Rodolfo Mederos, reconocido como un joven bandoneonista talentoso por Astor Piazzolla –mientras Mederos estudiaba en la Universidad y tocaba en Córdoba– pega el salto a Buenos Aires y comienza una carrera siempre junto a los mejores. Así, a mediados de los ’60 graba Buenos Aires, al rojo, con temas propios, de Piazzolla y de Carlos Cobián y se presenta en público apadrinado por Eduardo Rovira. Poco después, siguiendo la senda de ese tiempo de la confluencia de poetas y músicos, pone su bandoneón al servicio de los poemas del Grupo Barrilete.
Ya en el ’69 integra la orquesta de Pugliese, con Daniel Binelli y Juan José Mosalini. Con ellos dos seguirá como arreglista en el “Quinteto Guardia Nueva”, pero ya en 1976 inicia un grupo que se constituiría en “conjunto de culto”. Esta calificación significa, normalmente, que el sujeto adjetivado no llegó a ser reconocido por el gran público, pero sí por los iniciados en el misterio áulico, y por sus colegas, que descubren a través de sus audacias nuevos caminos, nuevas puertas a que tocar.
Por cierto que “Generación Cero” –hoy fácil de acceder en Youtube– tuvo toda la irreverencia propia de esos tiempos y cruzó música de distintos orígenes, con sus pulsos y respiraciones propias. Los eruditos hablan de “triple fusión”, porque sumaron, entrecruzaron, el jazz, el rock y el tango. Desde la misma irreverencia de los músicos, se les podría cuestionar a los eruditos su clasificación, al fin, el jazz, el rock –al menos al argentino– y el tango tienen el mismo origen y la misma sangre: el suburbio, la marginación y el asfalto.

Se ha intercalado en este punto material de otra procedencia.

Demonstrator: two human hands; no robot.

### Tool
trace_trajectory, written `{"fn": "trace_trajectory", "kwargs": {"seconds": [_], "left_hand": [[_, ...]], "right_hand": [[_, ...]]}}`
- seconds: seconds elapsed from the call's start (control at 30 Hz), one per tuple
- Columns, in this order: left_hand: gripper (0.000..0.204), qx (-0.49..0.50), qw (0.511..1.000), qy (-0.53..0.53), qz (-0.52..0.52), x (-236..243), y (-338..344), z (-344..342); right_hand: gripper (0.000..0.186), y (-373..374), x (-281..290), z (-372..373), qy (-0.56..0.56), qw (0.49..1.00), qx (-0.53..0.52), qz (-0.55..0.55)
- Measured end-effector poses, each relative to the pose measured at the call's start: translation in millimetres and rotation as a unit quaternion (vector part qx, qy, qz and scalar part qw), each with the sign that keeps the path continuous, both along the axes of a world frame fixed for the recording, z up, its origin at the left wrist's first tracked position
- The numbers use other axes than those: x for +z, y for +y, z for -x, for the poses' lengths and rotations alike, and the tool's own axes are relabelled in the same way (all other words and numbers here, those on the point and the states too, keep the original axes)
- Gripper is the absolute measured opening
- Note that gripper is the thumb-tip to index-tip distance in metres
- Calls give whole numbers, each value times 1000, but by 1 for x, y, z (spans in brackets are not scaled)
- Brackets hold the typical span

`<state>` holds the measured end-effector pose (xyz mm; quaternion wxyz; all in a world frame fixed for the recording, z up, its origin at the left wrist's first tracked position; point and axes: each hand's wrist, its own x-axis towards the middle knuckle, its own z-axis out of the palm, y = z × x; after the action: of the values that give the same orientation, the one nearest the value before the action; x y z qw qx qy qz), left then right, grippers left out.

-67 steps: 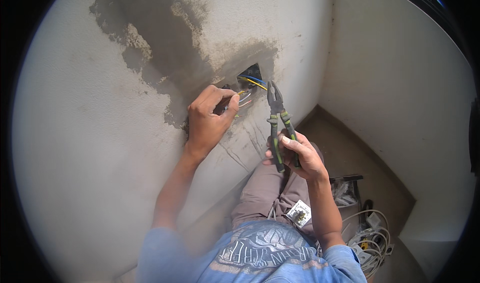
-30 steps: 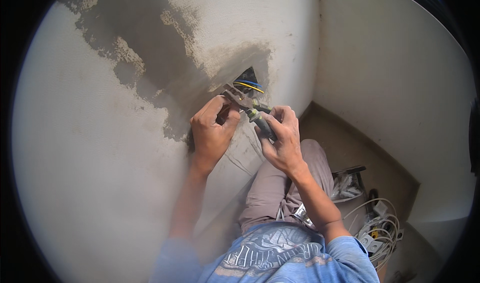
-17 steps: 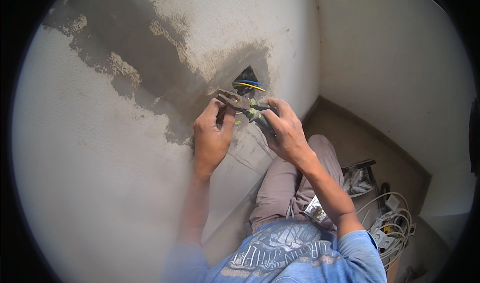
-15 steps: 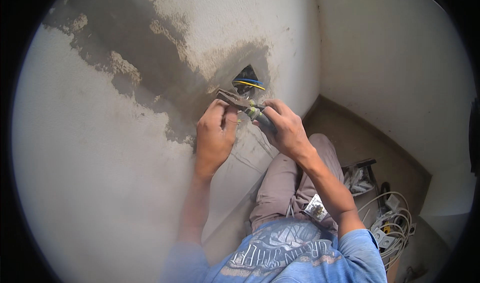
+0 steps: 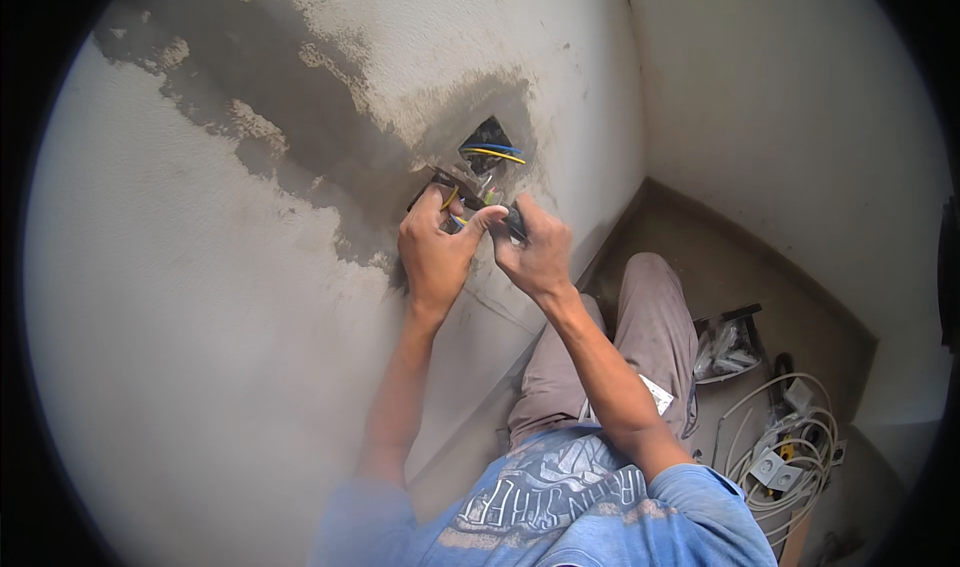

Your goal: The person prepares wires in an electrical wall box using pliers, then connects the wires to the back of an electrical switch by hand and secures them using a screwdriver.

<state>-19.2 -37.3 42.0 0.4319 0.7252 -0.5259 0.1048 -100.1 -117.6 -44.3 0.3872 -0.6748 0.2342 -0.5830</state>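
Note:
My right hand (image 5: 537, 254) grips the dark handles of a pair of pliers (image 5: 466, 189) in front of the wall. The pliers' head points up and to the left, partly hidden by my fingers. Close below it, my left hand (image 5: 437, 257) pinches electrical wires, with a bent yellow wire (image 5: 450, 198) showing at its fingertips. The left thumb reaches across toward the right hand. Just above is a dark square wall box opening (image 5: 487, 133), from which a blue wire (image 5: 510, 150) and a yellow wire (image 5: 505, 156) stick out.
Grey patched plaster (image 5: 300, 107) runs diagonally over the white wall. On the floor to the right are a dark container (image 5: 728, 347) of small bagged parts, a coil of pale cable (image 5: 822, 447) and white sockets (image 5: 770, 467). A white wall (image 5: 780, 97) meets this one at the corner.
The pliers have turned and now sit lower behind my fingers. My right hand has moved left and closer to my left hand, whose thumb now stretches toward it. A yellow wire has come into sight.

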Motion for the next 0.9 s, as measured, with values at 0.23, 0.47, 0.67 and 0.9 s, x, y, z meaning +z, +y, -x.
{"fn": "trace_trajectory", "kwargs": {"seconds": [0.23,0.47,0.67,0.9], "left_hand": [[46,-12,999,34,-12,11,4,5],[45,27,997,-52,47,-9,3,-20],[40,40,994,-58,88,0,5,-5],[31,6,981,-131,140,-29,33,15]], "right_hand": [[24,16,-2,-16,-33,997,15,-74],[22,22,1,-28,-86,978,12,-190],[21,-21,-12,0,-161,958,3,-236],[17,-21,-69,28,-154,936,121,-293]]}}
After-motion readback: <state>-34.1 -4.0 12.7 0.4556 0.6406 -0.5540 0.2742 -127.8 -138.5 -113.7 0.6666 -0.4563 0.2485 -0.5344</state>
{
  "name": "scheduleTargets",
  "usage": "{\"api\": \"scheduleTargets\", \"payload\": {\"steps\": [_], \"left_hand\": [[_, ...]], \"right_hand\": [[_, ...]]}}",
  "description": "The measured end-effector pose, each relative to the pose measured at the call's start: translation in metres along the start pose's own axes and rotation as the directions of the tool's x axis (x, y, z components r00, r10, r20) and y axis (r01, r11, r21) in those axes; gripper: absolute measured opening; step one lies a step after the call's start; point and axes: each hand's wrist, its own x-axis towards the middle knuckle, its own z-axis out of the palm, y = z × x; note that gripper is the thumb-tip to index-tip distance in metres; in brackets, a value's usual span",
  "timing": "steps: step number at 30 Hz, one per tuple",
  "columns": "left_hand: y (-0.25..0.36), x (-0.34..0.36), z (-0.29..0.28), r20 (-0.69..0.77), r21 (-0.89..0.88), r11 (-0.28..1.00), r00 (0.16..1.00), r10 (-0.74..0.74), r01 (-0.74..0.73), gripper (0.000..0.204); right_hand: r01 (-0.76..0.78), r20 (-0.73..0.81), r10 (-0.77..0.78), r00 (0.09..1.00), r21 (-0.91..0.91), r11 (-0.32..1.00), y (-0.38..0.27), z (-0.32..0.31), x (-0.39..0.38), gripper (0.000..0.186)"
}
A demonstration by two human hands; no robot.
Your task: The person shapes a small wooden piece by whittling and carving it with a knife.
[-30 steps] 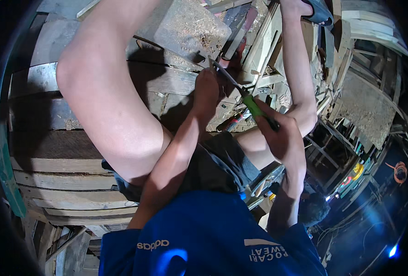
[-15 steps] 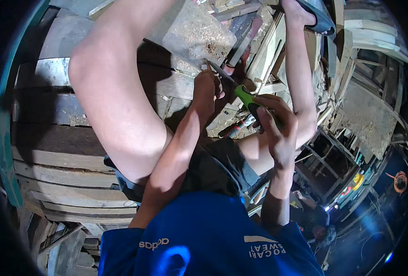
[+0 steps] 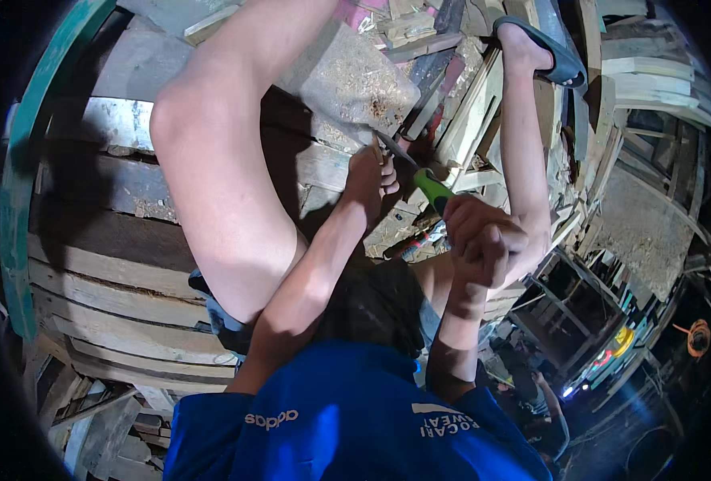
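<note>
My right hand (image 3: 485, 240) is wrapped round the green-and-black handle of a file (image 3: 432, 189). Its dark, tapering blade points up and left, and the tip lies beside the fingertips of my left hand (image 3: 367, 176). That left hand is closed, its fingers curled and thumb pressed in. Whatever it pinches is too small and too hidden to name. Both hands are between my bare legs, over a worn board (image 3: 351, 76) strewn with sawdust. A red-and-blue handled tool (image 3: 420, 242) lies just below the file, near my right thigh.
Wooden slats (image 3: 123, 280) run along the left, beside a green painted beam (image 3: 23, 184). Wood offcuts and strips (image 3: 472, 120) lie around my sandalled foot (image 3: 560, 60). At the right are an orange coiled cord (image 3: 698, 338) and, lower down, another person's arm (image 3: 556, 401).
My right hand has turned over, its back and knuckles now rolled round the handle. The file's handle has shifted slightly down and right. The view has moved a little, and my left hand stays closed.
</note>
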Motion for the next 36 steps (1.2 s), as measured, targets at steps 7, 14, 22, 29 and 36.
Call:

Para aquellos, trágicos, mediados de los ’70 la propuesta de Mederos en “Generación Cero” no sonaba como tango, pero tampoco lo negaba. Al fin, con la aparición de Astor Piazzolla y Eduardo Rovira se había roto un dique que condenaba al tango a una manera, a un estilo, a una mirada, que se estaba haciendo vieja y lejana para las nuevas generaciones. Los Beatles, Los Gatos, Manal y Almendra ganaban el baile de los jóvenes, alternando con las cumbias y los colombianos vallenatos de Los Wawancó y el Cuarteto Imperial. El baile y el club de barrio habían sido desplazados por las discotecas y la identidad local se hacía papel picado en nombre de la universalidad, cuando se le daba nombre.
El primer disco del grupo fue “Fuera de broma”, al que siguieron “De todas maneras”,”Todo hoy”,”Buenas noches, Paula”, “Verdades y mentiras” y “Reencuentros”.
Al fin, “Generación Cero”, tal vez anticipando la visión que hoy manifiesta Rodolfo Mederos sobre aquellos tiempos, fue adquiriendo cierta trascendencia y logró reconocimiento del público, especialmente en escenarios fuera de la Argentina. Algo así como recuerdos del futuro.